In five years Griffith had made himself the unchallenged master of the medium that he had made over. In late 1913 he left Biograph for Reliance Majestic, releasing through Mutual. Although Griffith made four preliminary pictures there, his whole attention was concentrated on The Birth of a Nation (1915), in which, absolutely deliberately and consciously, he set out to create “the greatest picture ever made”. It was so; and it remains the most important and influential in film history, introducing audiences as it did to experiences they had never known before, compelling acceptance of the motion pictures as an unparalleled means of communication, and a genuine form of art.
The immense profits from The Birth of a Nation were poured into his next film Intolerance (1916), in which Griffith had “conferred both magnitude and complexity as well as expressiveness on the motion pictures” (Iris Barry: “D. W. Griffith: American Film Master”, N.Y., Museum of Modern Art). A film of immense formative importance in the history of the cinema, Intolerance was never a commercial success; and Griffith spent many years painfully restoring debts the film had incurred. In 1917 he had gone to Europe to make Hearts of the World, a film intended originally to help bring America into the war, but which appeared only a few months before the Armistice in 1918. One more film, now entirely lost, The Great Love, about the galvanising of pre-war social butterflies into the war effort, completed his war-time activity.

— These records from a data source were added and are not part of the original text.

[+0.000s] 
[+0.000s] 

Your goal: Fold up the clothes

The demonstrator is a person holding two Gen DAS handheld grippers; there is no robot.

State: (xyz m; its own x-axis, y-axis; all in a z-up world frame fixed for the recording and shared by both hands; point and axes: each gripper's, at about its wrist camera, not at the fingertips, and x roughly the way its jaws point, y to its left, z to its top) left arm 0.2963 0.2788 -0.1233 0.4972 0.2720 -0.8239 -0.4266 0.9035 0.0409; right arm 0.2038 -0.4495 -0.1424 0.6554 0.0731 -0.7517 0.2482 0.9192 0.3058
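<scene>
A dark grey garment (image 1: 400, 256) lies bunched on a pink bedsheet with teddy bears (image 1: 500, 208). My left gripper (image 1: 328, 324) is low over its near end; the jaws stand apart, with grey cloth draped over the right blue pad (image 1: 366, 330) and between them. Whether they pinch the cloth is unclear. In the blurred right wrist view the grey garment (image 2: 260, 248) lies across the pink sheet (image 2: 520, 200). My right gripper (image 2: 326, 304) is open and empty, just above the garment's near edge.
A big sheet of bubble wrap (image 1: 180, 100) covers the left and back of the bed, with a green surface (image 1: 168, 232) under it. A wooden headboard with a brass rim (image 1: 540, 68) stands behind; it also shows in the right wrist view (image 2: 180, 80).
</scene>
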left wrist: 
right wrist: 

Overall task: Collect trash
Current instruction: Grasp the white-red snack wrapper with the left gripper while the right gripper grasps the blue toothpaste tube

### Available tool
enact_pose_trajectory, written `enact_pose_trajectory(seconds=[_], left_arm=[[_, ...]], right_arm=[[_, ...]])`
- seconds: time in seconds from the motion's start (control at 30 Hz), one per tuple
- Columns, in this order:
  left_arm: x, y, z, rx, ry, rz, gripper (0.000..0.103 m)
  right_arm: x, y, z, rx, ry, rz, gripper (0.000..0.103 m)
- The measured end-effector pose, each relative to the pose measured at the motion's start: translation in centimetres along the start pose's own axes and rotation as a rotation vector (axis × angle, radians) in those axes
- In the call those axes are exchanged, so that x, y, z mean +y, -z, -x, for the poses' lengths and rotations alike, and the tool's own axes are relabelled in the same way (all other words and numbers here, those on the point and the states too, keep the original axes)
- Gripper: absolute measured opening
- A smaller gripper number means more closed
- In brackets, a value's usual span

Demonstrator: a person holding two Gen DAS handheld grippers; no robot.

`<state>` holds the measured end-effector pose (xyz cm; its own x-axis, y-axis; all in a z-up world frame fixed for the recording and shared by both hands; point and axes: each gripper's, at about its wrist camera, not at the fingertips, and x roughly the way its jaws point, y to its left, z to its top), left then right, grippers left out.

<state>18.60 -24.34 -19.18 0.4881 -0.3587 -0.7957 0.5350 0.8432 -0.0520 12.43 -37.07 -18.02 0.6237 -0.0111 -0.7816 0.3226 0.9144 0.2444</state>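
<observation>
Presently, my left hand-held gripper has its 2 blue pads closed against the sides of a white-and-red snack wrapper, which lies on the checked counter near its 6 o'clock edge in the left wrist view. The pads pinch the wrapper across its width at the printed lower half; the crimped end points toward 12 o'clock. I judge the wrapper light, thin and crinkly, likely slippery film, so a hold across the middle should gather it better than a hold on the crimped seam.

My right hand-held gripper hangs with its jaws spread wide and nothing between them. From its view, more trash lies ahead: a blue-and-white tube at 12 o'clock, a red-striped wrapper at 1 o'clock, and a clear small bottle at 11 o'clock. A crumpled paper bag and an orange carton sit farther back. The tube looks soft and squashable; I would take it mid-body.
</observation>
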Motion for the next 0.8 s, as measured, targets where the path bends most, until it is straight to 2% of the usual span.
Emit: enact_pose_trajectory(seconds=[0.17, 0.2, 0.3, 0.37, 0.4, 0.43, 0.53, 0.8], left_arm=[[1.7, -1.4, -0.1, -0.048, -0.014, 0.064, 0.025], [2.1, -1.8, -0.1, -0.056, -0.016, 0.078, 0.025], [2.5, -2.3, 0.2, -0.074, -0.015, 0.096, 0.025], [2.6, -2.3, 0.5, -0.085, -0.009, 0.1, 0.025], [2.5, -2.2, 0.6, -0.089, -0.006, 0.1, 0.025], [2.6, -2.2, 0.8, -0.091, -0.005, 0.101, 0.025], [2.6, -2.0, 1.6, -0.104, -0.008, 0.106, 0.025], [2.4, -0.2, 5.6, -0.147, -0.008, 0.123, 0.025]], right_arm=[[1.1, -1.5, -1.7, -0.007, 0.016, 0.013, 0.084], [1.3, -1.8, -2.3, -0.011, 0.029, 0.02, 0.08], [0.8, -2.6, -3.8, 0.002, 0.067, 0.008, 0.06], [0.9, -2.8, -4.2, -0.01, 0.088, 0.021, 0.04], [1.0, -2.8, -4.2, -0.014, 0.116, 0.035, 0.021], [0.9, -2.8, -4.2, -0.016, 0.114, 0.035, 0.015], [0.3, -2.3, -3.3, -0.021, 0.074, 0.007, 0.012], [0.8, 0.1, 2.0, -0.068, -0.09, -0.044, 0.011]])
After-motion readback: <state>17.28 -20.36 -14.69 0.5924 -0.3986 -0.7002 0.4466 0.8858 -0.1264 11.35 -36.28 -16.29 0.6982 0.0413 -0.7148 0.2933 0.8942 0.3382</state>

In the meantime he had become a successful producer of, among other films, the series of light comedies starring Dorothy Gish. It is worth recalling Griffith’s past career at this length in order to assess his stock at the end of the war. He had enjoyed an international prestige equalled by no one else in the cinema. He had created his own artistic mediumthe paramount means of expression of the twentieth century. He had created the cinema’s first universally recognized masterpieces. At the same time he was no business man and he was burdened with the debts incurred by Intolerance (the Wark Producing Company was to go bankrupt in 1921). He was, at bottom, inseparably wedded to the nineteenth century—its literature, its drama, its tastes and its morals. He was on the verge of being overtaken by the cinema which he had done so much to create, by the post-war world in which at first he stood as a giant. His situation is summed up by Mrs. Eileen Bowser in her supplement to the Museum of Modern Art’s monograph: “Brought up in poverty and without adequate education, Griffith had aspirations to be a great writer, in particular a great playwright.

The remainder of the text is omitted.